Software Pricing in the enterprise

23 Feb

Software Pricing in the enterprise

A topic very near and dear to my heart has picked up some steam recently: Enterprise software pricing. Kicked off by ReadWriteWeb, and picked up elsewhere, the basic point is that value is not correlated strongly with per-user pricing.  All these “Enterprise 2.0″ companies are out charging on a per-user model, but that’s at odds with the value derived by the customer.

Let’s first take a step back and look at the big picture.  Business model and pricing is a means to an end.  Ultimately, as software producers, we are in a VERY strange world in which our incremental cost is $0.  As with any intellectual property sale, since their is no intrinsic cost to our product, all pricing is simply a matter of playing with funny models to make the customer feel like they’re not getting ripped off, and the vendor able to generate enough revenue to survive, and in rare cases maybe even thrive (rarer every day it seems).  As a previous boss of mine used to say – software pricing is all insane, it’s just a matter of agreeing on the insanity.

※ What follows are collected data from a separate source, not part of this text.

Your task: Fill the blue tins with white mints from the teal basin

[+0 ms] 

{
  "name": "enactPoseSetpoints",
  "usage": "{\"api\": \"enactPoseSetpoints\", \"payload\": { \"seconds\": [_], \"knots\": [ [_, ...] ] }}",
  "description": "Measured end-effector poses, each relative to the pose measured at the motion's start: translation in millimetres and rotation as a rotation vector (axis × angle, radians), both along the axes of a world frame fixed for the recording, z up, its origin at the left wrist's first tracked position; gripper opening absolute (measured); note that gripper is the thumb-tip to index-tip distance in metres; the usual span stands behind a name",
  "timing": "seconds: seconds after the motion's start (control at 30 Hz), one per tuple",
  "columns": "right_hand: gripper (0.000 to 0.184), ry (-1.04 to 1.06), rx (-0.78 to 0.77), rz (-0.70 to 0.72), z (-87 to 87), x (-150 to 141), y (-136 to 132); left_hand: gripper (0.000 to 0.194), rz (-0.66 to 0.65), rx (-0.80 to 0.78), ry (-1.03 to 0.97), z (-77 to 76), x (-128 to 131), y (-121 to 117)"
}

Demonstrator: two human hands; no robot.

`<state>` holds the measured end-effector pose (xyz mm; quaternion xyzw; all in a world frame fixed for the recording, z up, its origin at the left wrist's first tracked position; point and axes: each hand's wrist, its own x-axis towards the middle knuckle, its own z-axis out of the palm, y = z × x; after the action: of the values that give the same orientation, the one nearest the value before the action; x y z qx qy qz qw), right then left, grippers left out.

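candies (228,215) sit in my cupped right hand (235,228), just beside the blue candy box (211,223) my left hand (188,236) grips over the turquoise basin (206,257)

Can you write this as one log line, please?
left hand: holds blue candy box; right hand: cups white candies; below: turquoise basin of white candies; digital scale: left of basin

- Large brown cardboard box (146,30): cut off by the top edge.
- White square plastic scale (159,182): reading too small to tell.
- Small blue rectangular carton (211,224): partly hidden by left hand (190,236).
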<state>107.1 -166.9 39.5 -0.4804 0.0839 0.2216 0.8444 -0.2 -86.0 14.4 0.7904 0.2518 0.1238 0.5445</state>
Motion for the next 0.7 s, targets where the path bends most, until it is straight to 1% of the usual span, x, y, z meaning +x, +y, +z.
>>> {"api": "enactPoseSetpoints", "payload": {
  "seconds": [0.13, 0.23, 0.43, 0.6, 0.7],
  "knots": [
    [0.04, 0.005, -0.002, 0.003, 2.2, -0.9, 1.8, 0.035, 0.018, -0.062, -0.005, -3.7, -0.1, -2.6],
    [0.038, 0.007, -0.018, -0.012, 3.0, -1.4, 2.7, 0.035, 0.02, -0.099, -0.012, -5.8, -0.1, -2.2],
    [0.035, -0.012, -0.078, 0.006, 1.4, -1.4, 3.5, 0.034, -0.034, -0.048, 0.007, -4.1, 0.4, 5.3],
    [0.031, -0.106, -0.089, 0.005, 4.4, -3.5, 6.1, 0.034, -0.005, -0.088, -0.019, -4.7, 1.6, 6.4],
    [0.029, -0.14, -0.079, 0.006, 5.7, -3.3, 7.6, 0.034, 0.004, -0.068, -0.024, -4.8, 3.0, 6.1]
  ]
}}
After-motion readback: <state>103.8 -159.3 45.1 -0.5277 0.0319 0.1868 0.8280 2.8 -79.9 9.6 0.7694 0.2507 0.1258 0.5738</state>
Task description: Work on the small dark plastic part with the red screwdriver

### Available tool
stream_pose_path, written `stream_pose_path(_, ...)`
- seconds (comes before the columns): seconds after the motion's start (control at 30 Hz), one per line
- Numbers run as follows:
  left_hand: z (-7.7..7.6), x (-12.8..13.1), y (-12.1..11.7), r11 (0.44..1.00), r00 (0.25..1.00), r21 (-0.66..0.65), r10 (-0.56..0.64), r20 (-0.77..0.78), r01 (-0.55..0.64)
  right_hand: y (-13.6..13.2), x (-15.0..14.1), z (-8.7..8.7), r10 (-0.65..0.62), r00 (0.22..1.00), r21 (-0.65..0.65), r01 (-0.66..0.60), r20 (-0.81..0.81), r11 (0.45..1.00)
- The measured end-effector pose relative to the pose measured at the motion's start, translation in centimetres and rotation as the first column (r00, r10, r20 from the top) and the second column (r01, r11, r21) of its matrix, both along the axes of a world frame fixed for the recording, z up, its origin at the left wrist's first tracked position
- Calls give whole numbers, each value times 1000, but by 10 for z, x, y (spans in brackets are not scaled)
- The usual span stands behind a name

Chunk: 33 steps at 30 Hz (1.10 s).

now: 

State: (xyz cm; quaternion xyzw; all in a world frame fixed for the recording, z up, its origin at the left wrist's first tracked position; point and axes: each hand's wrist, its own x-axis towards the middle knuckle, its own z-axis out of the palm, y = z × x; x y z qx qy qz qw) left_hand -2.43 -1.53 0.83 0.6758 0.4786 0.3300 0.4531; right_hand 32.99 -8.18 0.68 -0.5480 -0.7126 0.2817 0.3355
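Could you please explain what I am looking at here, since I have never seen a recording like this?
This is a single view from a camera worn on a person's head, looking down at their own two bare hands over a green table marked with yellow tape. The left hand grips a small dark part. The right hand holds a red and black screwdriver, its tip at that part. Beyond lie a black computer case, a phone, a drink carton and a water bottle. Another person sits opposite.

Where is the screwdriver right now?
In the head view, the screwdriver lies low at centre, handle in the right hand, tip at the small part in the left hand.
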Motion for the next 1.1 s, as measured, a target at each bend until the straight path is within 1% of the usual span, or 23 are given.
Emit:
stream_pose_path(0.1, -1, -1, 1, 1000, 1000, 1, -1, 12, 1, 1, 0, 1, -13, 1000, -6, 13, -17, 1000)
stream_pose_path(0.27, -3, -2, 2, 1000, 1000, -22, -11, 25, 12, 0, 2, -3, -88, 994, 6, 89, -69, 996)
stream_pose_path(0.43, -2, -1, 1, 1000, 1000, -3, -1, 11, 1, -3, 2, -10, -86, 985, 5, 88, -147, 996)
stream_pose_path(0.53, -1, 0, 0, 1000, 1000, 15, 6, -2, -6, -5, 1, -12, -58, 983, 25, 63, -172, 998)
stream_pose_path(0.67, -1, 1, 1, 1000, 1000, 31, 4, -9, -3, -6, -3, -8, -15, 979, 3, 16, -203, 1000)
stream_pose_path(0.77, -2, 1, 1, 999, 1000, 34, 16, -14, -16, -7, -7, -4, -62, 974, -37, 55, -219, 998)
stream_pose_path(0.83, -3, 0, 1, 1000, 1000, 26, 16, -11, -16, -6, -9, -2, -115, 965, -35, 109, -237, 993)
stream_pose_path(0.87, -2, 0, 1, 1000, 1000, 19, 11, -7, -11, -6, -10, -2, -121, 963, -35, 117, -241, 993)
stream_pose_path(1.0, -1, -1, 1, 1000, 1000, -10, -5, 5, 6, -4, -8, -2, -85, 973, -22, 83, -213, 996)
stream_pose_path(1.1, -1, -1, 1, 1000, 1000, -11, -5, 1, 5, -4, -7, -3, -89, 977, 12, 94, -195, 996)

At the end of the day, all that really matters is what $ amount changes hands.  A total $ vs. value graph for these Enterprise 2.0 companies looks very different:

total-value

In this graph, value still goes up quasi-exponentially with the users.  Total cost also scales, but it’s quasi-logarithmic. Instead of being inversely proportional, we’re now just looking at a gap in the middle. Further, it’s a gap that companies are used to paying.  Yes, I’m ignoring all the capped deployments and models that are “packaged” vs. per user, but in general the vast majority of scaling 2.0 business models net out to the above graph. 

Our entire life experience, plus all previous experience, tells us that the more you buy, the less you pay per item, but the more overall it costs.  Trying to go against this is probably impossible.  Software pricing is about putting a framework in place that makes your customer feel like they’re not getting ripped off, and enabling you to run your business.  Everything else is just hand waving.  Make sure the general curve of your overall monetary exchanges is correct, and focus on the value in the product.  Pricing is necessary, but not sufficient.  It’s easily possible to setup a pricing model that’s so broken it kills your business, or doesn’t scale to support where you need to go.  On the other hand, you’re not going to make your business through a pricing model (as proven through Sun’s numerous attempts with Project Orion, network.com, etc…).

Come up with a model that scales.  Something that if your assumptions work out, enables you as a business to succeed.  Then focus on the business and value to the customers.